El monstruoso vehículo rectangular alcanzaba varios hectómetros de altura desde sus formidables ruedas cilíndricas de metal hasta el receptáculo donde todos nos encontrábamos, enclavado en lo más alto de su estructura.
El vehículo avanzaba lentamente, con su ritmo preciso y constante por el sendero en el que se hallaba encauzado al milímetro. Más allá de los bordes físicos del sendero todo era oscuridad impenetrable, el límite absoluto para cualquiera de nuestras capacidades sensoriales. El juego favorito de nuestros inmaduros retoños cuando se cansaban de corretear por el receptáculo consistía en la atenta observación del negro vacío exterior y posterior narración de sus imaginativas percepciones. Obviamente, en todas estas percepciones estaban siempre reflejados sus temores y deseos más profundos.
Nuestros pequeños tenían terminantemente prohibido el acercamiento a la barandilla frontal y trasera, por una sencilla razón: el dramático espectáculo que podía contemplarse desde estos lugares podría causar daños irreversibles en las estructuras cognitivas de sus mentes aún no formadas. Al frente, el sendero acanalado por el que éramos conducidos se extendía serpenteando hasta donde la vista alcanzaba, un minúsculo punto en el fondo de un mar de oscuridad infinita. El lecho del canal –y esto es lo verdaderamente espantoso- estaba formado por una desordenada masa de seres gimoteantes, fisiológicamente idénticos a nosotros, condenados a ser conscientes desde el primer momento de la lenta, pero inexorable llegada de su cruel destino: una horrible muerte bajo las ciclópeas ruedas de nuestro monstruo de metal. Los desgarradores gritos de dolor nos llegaban claramente a pesar de la gran altitud que nos separaba, siendo constantes a lo largo de nuestra eterna vida sobre la muerte. Afortunadamente, nuestra condición genética siempre nos hizo doctos en el arte de ignorar.
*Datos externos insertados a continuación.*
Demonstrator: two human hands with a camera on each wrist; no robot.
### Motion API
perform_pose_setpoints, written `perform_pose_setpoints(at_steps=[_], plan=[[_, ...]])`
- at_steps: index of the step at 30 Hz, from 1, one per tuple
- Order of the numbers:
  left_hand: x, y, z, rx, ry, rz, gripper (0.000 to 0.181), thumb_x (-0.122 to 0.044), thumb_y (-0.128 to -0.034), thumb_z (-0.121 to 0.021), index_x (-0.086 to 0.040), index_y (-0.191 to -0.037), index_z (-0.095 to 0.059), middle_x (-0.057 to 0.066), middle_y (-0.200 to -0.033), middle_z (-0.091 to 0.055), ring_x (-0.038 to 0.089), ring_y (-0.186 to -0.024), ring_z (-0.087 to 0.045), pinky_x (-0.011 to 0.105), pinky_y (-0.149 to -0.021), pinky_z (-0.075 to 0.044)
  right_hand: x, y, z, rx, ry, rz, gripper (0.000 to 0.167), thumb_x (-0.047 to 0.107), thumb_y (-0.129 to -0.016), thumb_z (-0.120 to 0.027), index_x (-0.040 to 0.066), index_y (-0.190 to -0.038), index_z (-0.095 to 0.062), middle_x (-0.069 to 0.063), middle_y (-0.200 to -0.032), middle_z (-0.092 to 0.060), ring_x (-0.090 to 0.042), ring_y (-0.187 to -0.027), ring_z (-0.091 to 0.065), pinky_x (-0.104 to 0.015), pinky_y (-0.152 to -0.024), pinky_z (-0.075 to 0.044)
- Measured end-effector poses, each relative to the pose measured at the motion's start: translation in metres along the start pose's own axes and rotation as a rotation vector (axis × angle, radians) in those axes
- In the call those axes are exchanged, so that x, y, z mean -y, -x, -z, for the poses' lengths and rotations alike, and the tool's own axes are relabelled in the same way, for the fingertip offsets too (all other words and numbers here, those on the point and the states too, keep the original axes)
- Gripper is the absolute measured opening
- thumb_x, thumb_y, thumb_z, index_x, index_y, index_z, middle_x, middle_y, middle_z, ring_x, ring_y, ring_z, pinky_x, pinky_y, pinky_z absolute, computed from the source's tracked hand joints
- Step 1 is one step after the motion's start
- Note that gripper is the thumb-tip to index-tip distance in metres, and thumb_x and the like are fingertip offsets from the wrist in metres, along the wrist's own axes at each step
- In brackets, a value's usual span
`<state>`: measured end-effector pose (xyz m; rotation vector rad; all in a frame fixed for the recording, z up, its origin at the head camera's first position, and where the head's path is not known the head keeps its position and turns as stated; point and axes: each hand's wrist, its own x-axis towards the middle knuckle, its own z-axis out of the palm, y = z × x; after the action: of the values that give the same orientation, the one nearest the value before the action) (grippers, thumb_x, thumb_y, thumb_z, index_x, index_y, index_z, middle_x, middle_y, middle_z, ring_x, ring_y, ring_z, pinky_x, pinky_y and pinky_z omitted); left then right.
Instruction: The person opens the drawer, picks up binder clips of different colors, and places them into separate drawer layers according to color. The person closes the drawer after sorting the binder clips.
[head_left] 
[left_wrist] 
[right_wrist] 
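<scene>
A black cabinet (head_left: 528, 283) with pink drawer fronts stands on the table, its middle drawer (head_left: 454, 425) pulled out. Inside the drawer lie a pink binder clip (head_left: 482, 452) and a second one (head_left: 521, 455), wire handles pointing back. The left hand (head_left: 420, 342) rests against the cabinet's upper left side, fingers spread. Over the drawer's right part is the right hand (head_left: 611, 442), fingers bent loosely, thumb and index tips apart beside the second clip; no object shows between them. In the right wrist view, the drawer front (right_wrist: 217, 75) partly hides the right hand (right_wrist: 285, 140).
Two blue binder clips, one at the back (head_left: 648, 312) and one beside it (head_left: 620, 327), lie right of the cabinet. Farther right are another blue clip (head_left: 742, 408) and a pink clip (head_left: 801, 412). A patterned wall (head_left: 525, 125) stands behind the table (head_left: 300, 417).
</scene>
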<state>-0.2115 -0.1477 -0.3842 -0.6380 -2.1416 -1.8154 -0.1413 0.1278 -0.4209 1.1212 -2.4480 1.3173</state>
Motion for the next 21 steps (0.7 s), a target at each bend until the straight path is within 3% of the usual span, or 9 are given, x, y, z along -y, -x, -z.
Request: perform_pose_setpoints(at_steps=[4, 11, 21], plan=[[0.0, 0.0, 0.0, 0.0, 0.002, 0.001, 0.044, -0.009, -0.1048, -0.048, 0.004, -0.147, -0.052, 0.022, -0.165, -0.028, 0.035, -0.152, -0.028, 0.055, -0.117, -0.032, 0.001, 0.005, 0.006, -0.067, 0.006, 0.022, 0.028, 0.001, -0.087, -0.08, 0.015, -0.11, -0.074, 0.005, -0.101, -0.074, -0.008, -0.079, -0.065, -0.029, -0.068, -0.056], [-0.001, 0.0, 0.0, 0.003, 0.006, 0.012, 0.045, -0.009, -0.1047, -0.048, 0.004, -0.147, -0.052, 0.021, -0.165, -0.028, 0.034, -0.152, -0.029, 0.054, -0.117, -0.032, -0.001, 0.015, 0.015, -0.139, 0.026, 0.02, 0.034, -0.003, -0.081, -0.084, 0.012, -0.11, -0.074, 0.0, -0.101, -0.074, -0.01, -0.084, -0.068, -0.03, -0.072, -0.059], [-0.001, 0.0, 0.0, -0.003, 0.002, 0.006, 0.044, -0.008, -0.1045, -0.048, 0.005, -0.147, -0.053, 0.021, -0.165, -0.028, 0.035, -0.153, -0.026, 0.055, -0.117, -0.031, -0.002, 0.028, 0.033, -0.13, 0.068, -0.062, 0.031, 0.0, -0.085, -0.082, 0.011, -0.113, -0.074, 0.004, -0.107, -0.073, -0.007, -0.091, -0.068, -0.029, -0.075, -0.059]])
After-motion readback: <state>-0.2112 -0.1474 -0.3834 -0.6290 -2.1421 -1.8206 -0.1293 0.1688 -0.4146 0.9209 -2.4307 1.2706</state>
Desde la parte trasera la visión no era mucho más agradable: un interminable río de sangre negra donde flotaban los irreconocibles restos de los condenados desde el origen de los tiempos. El intenso olor cobrizo en suspensión impedía la permanencia prolongada de cualquier observador en este área.
Nuestra actividad cotidiana se dividía en una extensa variedad de formas. Algunos cantaban esperando el reconocimiento de sus semejantes; con idéntica esperanza, otros narraban en voz alta fabulosas historias imposibles; y no pocos eran los que decían poseer en sus rasgos la belleza más singular de entre todos los inmortales habitantes del receptáculo. Entre los más antiguos eran frecuentes las apasionadas discusiones dialécticas respecto a multitud de cuestiones: la naturaleza y origen del creador de nuestro metálico soporte, la desconocida fuente de energía que hacía posible su movimiento, el final del trayecto, los condenados… etc. Lo cierto es que hasta la más razonable y verídica teoría expuesta tenía la suposición como única fundamentación.
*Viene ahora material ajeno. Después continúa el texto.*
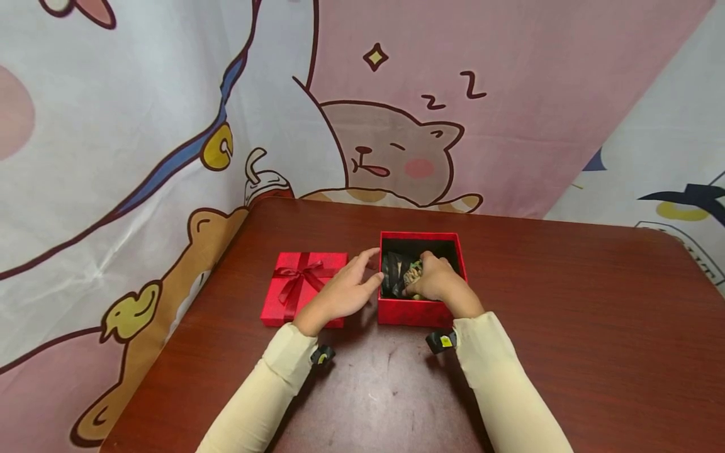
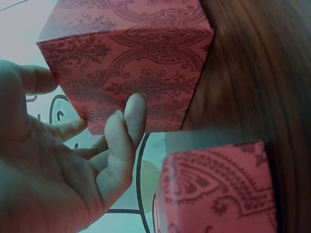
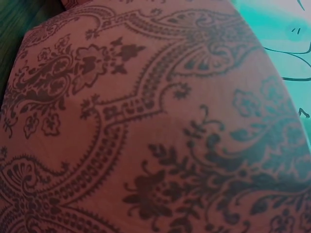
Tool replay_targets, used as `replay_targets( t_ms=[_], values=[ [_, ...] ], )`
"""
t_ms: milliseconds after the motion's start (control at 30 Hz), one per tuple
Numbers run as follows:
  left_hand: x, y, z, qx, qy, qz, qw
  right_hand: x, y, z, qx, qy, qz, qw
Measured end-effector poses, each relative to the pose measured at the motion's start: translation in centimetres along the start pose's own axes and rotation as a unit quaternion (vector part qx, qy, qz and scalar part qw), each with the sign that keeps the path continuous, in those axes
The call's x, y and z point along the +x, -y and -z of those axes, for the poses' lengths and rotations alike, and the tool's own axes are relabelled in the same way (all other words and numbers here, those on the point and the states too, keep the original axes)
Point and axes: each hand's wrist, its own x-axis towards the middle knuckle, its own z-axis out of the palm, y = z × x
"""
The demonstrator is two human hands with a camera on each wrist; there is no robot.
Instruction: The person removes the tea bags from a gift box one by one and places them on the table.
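Note:
A red patterned box [image 1: 416, 313] with a black inside stands lidless on the table. My right hand [image 1: 438, 280] reaches down into it, thumb and fingers on either side of a small green-and-tan patterned item [image 1: 413, 272] and gripping it. Black packets [image 1: 394, 270] lie beside that item, along the box's left part. At the left wall, my left hand [image 1: 351, 289] has its fingers loosely spread, the tips at or against the box. The left wrist view shows these relaxed fingers [image 2: 132, 119] by the patterned wall. Only the box's outside fills the right wrist view, hiding the right hand.
To the left lies the red lid [image 1: 277, 296] with a dark red ribbon bow [image 1: 300, 274], partly beneath my left forearm. The brown wooden table [image 1: 566, 314] ends at a printed cartoon cloth [image 1: 510, 157] behind and to the left.

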Motion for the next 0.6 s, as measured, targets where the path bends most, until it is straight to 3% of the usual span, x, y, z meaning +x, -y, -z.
replay_targets(
  t_ms=[333,600],
  values=[
    [-0.14,-0.11,-0.03,-0.001,-0.002,-0.004,1.0000,-0.12,0.30,-0.05,-0.016,-0.011,0.000,0.9998],
    [-0.13,-0.12,-0.09,-0.006,0.001,-0.005,1.0000,-0.03,0.15,0.14,0.020,-0.050,0.003,0.9985]
  ],
)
Tal vez la única característica mental común a todos y cada uno de nosotros fuera la arraigada e indestructible convicción de ser superior en algo –sino en todo- a los demás, siendo éste el mejor recurso para mantener el orden dentro de un equilibrio inestable.
Desde la óptica particular de mi rincón de observación, la impresión general recibida era la de estar contemplando una exposición de vanidades contrapuestas, imágenes sin reflejo, marionetas actuando para sí mismas…
Nunca conocimos la utilidad de nuestras vidas.
Nunca pudimos aceptar la realidad del sin sentido.
Jamás nuestras preguntas obtuvieron sus respuestas.
Y así transcurren aún –y por siempre- nuestras existencias por este eterno camino con rumbo pero sin destino.